- TASK ITEM
Only the lines from the start of the data through the line containing "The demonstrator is" should be written out, exactly as they are, with both ends included and the pictures left out.
(DATA SEGMENT begins)
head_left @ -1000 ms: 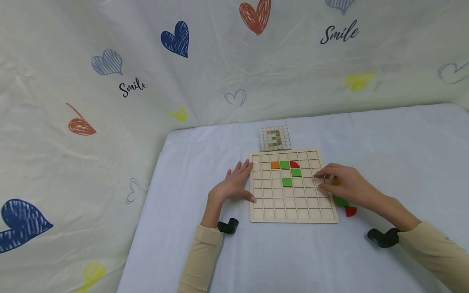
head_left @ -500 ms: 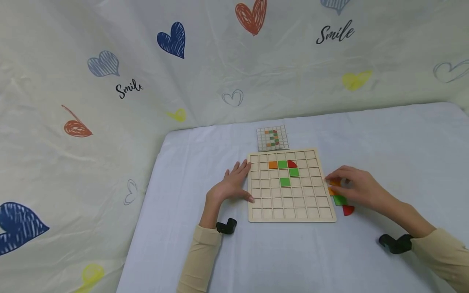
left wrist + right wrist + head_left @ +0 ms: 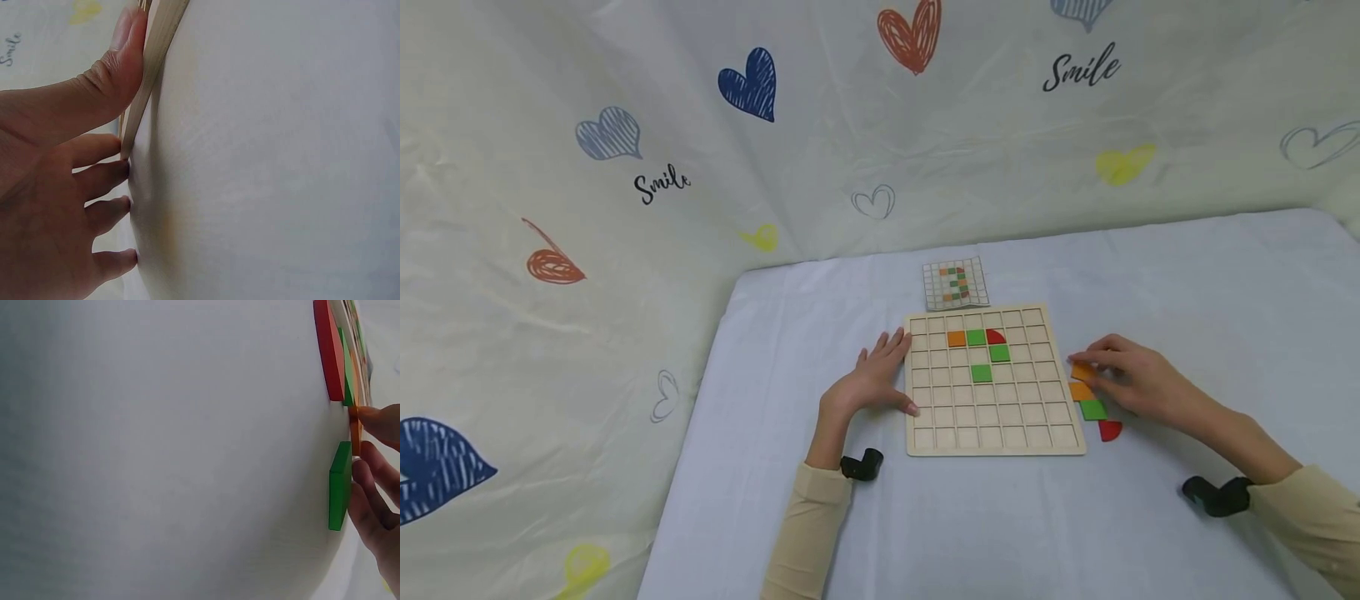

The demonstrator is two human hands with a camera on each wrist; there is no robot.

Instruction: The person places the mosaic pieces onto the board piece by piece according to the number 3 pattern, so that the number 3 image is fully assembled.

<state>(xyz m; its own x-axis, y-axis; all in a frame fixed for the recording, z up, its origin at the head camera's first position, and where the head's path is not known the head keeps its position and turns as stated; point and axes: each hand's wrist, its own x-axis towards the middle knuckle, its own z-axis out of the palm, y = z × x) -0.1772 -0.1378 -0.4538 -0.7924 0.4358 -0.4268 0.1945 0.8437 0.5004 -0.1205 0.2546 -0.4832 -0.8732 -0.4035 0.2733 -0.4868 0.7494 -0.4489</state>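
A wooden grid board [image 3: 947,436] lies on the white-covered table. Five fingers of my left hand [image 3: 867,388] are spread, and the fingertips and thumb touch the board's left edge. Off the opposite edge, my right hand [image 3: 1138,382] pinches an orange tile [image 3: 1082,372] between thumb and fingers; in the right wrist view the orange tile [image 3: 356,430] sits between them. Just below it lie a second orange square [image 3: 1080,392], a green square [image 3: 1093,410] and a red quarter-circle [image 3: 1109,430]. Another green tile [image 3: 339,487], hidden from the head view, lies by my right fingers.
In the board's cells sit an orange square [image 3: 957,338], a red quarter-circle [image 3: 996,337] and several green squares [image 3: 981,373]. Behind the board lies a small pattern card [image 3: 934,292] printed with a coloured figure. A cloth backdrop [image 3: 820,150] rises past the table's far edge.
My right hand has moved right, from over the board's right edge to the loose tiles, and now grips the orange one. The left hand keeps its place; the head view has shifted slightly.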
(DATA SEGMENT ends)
- ANSWER SECTION
head_left @ -1000 ms: 
head_left @ -500 ms: 
left wrist + right wrist + head_left @ +0 ms: 

The demonstrator is two human hands with a camera on each wrist; there is no robot.

What came before makes up the full response.